┏━━

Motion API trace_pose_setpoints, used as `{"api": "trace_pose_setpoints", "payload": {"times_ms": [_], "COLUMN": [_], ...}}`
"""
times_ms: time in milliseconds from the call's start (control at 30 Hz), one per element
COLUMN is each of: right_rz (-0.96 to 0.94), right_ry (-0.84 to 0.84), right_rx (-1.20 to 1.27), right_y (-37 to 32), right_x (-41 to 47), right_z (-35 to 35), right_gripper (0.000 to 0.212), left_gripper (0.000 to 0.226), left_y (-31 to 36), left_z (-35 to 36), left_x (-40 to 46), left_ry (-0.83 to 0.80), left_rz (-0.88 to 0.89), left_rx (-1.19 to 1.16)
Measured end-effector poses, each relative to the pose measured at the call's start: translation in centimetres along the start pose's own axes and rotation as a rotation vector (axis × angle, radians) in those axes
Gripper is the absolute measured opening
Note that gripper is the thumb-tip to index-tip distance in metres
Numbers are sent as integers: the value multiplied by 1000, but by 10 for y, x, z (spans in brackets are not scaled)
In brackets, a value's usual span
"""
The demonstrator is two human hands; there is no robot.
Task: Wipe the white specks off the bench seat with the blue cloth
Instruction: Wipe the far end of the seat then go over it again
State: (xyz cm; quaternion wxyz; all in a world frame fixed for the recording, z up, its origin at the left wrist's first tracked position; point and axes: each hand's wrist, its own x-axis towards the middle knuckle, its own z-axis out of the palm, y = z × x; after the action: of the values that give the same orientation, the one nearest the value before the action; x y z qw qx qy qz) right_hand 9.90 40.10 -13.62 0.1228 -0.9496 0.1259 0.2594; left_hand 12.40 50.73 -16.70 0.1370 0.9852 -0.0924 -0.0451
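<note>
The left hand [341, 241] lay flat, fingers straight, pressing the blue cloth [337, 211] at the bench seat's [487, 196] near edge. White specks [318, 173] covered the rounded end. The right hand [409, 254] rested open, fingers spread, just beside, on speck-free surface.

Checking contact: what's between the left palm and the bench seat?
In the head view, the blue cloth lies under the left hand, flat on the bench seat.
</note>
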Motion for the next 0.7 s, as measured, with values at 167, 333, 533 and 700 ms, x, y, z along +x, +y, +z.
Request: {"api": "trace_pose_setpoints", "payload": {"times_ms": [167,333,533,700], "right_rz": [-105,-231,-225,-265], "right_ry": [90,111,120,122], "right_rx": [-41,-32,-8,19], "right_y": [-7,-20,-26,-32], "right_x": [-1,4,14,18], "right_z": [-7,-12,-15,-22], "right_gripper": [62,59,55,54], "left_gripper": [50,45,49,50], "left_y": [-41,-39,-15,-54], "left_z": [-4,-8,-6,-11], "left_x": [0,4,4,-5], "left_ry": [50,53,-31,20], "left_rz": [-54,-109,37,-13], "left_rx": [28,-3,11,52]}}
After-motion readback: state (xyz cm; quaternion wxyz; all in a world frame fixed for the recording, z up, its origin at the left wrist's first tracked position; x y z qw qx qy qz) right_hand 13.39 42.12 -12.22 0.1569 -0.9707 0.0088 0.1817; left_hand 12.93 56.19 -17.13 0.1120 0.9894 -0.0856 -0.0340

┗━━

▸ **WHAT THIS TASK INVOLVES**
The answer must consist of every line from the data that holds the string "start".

▸ **ANSWER TO THE PROBLEM**
times_ms: time in milliseconds from the call's start (control at 30 Hz), one per element
Measured end-effector poses, each relative to the pose measured at the call's start: translation in centimetres along the start pose's own axes and rotation as a rotation vector (axis × angle, radians) in those axes

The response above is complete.